### WORK INSTRUCTIONS
Your response should be every line from the entries that includes the string "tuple".

(Beginning of RECORDS PROVIDED)

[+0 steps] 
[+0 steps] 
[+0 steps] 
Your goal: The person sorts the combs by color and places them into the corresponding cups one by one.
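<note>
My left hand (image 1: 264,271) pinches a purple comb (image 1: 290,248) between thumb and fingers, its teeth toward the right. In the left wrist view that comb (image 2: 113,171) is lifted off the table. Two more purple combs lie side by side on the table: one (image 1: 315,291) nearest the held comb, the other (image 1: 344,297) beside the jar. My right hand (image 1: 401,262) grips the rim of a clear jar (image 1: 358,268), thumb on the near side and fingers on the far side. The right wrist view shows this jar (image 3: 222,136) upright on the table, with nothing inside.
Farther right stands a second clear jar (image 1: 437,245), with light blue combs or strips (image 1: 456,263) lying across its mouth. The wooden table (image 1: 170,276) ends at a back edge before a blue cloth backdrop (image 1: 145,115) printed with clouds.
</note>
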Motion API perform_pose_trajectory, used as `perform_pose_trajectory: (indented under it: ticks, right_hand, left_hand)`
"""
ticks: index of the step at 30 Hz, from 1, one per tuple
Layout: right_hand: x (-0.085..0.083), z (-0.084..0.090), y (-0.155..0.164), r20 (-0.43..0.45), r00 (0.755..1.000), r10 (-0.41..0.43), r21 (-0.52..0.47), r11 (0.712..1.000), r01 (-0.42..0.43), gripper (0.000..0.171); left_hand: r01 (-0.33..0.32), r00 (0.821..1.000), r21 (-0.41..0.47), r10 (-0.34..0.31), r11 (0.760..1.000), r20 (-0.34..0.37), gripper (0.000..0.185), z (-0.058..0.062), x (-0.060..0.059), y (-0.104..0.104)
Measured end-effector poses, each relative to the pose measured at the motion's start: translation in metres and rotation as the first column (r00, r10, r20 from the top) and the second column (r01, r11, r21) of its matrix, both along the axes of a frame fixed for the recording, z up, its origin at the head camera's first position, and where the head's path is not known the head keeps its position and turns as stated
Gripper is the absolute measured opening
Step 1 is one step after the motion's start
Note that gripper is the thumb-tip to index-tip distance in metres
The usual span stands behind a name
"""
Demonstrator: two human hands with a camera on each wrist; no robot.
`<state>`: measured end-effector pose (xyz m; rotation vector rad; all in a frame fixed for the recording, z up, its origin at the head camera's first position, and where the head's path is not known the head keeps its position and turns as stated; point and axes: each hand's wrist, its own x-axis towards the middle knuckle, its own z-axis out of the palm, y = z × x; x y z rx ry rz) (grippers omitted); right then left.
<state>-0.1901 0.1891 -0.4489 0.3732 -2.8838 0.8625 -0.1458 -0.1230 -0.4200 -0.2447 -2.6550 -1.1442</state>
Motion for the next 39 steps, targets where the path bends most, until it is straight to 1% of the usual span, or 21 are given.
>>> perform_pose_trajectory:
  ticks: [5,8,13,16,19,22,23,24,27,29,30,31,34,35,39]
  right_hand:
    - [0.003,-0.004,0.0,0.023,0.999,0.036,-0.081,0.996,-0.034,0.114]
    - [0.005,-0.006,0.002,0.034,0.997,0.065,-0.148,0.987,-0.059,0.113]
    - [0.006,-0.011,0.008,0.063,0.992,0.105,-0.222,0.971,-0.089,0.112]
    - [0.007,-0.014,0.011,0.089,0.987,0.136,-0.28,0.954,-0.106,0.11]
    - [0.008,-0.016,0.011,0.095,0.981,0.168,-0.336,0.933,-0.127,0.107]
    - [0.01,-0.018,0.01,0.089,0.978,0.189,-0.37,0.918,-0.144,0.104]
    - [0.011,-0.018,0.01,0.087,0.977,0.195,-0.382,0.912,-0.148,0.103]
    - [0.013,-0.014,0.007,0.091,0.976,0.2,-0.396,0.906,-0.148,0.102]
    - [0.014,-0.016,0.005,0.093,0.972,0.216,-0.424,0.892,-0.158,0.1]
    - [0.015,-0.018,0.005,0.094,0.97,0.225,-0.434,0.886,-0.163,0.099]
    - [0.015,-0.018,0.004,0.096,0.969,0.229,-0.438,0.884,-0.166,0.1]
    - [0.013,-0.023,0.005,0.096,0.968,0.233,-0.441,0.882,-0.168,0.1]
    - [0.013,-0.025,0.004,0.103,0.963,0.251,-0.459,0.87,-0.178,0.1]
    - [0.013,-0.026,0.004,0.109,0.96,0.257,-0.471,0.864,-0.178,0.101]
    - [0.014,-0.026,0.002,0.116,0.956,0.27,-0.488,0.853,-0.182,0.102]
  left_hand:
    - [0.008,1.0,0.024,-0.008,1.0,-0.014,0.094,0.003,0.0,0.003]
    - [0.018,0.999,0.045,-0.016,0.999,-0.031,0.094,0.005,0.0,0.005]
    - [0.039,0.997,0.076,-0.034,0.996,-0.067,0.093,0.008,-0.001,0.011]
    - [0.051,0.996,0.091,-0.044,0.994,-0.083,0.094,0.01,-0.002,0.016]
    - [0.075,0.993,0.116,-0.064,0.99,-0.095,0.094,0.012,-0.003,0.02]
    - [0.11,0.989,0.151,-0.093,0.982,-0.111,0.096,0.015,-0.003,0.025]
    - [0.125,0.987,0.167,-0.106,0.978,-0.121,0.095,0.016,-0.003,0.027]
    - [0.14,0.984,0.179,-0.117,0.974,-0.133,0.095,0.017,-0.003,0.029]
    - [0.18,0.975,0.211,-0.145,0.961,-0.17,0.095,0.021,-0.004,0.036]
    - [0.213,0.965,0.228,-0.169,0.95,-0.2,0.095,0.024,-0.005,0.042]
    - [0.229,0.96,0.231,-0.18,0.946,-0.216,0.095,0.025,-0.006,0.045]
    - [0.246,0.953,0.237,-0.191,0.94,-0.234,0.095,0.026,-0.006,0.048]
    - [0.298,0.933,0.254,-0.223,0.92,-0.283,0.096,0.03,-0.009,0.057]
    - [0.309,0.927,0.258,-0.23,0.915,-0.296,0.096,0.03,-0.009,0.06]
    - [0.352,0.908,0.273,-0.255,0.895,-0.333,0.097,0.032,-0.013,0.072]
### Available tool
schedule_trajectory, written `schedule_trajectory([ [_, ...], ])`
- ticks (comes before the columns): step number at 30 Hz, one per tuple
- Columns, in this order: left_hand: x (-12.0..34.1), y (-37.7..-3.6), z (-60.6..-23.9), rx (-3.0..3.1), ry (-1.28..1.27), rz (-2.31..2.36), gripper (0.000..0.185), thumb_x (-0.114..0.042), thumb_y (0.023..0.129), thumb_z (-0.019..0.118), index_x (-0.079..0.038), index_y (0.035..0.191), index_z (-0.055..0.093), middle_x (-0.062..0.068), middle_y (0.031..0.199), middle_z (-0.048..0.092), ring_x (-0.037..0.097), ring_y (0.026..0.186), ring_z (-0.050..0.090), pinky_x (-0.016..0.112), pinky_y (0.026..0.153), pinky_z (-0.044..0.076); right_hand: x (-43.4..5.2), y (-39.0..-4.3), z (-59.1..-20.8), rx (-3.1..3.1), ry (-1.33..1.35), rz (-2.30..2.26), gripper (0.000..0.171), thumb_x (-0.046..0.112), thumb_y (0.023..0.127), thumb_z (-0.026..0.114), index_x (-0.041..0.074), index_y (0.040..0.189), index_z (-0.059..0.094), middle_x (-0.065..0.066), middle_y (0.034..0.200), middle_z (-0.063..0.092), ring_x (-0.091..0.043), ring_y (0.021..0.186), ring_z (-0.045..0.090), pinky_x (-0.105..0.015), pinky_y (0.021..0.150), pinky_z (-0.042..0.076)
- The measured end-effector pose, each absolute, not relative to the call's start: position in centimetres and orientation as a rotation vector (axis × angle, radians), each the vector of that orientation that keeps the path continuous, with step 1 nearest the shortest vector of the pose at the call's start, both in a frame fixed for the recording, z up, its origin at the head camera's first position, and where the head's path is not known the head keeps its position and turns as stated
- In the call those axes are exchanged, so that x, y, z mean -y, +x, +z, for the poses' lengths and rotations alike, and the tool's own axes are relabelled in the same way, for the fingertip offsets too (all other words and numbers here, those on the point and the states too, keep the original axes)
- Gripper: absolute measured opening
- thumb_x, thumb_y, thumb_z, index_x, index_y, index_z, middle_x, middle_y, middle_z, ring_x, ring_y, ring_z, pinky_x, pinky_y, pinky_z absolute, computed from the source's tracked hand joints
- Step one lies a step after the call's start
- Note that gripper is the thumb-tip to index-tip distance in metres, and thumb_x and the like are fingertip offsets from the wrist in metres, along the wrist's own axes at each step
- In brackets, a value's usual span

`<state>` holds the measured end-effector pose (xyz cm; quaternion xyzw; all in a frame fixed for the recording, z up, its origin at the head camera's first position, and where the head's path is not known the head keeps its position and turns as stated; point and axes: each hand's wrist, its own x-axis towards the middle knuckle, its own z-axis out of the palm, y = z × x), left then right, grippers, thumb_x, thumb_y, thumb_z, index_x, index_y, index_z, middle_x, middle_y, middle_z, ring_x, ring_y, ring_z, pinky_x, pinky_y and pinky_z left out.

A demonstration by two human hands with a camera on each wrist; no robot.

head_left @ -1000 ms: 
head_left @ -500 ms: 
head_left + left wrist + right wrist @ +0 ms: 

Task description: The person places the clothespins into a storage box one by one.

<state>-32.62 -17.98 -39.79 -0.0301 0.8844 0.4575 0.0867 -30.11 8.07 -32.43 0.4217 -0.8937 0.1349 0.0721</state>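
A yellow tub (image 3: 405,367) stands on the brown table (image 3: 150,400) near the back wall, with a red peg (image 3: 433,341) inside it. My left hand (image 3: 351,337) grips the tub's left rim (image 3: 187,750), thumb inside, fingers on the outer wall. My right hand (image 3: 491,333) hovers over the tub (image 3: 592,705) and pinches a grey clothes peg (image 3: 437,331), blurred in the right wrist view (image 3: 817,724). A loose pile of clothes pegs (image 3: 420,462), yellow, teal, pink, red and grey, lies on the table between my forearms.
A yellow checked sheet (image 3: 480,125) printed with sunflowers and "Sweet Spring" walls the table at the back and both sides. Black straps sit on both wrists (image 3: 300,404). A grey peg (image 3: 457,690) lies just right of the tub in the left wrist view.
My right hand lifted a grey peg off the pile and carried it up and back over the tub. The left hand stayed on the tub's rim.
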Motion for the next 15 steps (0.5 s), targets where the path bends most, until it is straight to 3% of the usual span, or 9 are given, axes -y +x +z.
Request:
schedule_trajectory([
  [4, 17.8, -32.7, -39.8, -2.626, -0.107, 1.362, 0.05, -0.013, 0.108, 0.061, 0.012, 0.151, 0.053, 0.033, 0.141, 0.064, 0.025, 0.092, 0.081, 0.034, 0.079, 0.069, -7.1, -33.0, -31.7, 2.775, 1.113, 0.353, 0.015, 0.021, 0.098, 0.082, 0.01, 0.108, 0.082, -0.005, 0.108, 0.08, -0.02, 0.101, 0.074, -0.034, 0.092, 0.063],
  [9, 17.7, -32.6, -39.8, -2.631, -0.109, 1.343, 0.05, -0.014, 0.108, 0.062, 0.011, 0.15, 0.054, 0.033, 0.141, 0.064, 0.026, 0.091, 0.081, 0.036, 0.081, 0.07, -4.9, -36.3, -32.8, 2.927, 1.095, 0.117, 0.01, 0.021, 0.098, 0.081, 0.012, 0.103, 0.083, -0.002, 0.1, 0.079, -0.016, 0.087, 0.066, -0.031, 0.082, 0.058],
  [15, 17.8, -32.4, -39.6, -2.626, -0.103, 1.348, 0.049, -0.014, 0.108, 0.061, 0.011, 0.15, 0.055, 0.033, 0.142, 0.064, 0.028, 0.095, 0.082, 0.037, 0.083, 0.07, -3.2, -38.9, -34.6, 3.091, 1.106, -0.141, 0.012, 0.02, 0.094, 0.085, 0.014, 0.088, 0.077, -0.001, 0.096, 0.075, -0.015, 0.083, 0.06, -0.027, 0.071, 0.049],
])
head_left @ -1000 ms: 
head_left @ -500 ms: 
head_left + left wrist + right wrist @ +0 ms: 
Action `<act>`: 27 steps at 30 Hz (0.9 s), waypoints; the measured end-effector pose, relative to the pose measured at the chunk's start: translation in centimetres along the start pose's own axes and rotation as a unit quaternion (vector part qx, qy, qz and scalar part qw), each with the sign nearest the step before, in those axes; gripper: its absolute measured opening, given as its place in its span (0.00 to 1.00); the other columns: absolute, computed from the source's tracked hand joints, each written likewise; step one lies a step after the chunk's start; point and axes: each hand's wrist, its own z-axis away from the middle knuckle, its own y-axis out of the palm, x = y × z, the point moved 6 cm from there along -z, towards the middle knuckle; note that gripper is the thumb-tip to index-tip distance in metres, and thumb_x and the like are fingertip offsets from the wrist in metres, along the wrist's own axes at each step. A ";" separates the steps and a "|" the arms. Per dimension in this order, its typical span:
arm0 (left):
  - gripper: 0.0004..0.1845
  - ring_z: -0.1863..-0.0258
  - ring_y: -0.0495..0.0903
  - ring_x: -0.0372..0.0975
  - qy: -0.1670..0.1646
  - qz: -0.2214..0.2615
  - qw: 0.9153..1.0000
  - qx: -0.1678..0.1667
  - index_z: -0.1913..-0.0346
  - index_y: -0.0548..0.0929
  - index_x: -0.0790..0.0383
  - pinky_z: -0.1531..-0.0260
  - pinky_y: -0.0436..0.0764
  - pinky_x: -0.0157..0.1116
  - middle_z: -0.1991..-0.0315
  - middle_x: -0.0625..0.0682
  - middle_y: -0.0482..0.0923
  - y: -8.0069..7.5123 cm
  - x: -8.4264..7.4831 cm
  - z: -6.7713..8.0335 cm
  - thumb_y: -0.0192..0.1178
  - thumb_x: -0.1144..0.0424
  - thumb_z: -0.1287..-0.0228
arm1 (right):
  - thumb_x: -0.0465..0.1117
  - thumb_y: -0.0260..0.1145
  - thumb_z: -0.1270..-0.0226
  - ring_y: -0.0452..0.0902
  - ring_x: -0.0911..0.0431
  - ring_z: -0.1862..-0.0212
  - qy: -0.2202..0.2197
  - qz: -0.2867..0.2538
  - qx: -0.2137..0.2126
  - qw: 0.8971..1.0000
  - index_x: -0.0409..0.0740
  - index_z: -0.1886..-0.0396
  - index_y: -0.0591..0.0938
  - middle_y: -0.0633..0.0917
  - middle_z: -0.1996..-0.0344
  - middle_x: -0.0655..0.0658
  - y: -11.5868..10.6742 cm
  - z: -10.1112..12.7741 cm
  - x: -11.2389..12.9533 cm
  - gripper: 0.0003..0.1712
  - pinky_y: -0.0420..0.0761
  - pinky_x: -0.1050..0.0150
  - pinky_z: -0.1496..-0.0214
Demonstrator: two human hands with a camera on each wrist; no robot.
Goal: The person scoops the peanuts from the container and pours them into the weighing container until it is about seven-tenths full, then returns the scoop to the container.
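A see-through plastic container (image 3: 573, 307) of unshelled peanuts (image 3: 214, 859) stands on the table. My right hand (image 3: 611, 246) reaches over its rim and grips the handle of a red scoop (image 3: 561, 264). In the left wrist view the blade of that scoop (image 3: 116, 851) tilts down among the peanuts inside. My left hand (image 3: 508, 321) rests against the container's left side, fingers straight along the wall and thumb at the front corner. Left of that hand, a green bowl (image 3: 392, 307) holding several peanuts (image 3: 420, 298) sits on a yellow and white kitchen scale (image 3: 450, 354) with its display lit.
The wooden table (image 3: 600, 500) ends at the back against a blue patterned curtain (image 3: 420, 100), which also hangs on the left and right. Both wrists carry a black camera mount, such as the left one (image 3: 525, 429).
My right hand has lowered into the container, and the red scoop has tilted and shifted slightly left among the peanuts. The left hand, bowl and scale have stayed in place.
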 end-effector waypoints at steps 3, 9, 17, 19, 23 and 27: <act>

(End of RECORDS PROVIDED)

### EXERCISE ANSWER
ticks: index of the step at 30 Hz, from 1, one per tuple
- ticks (comes before the columns): step number at 30 Hz, one per tuple

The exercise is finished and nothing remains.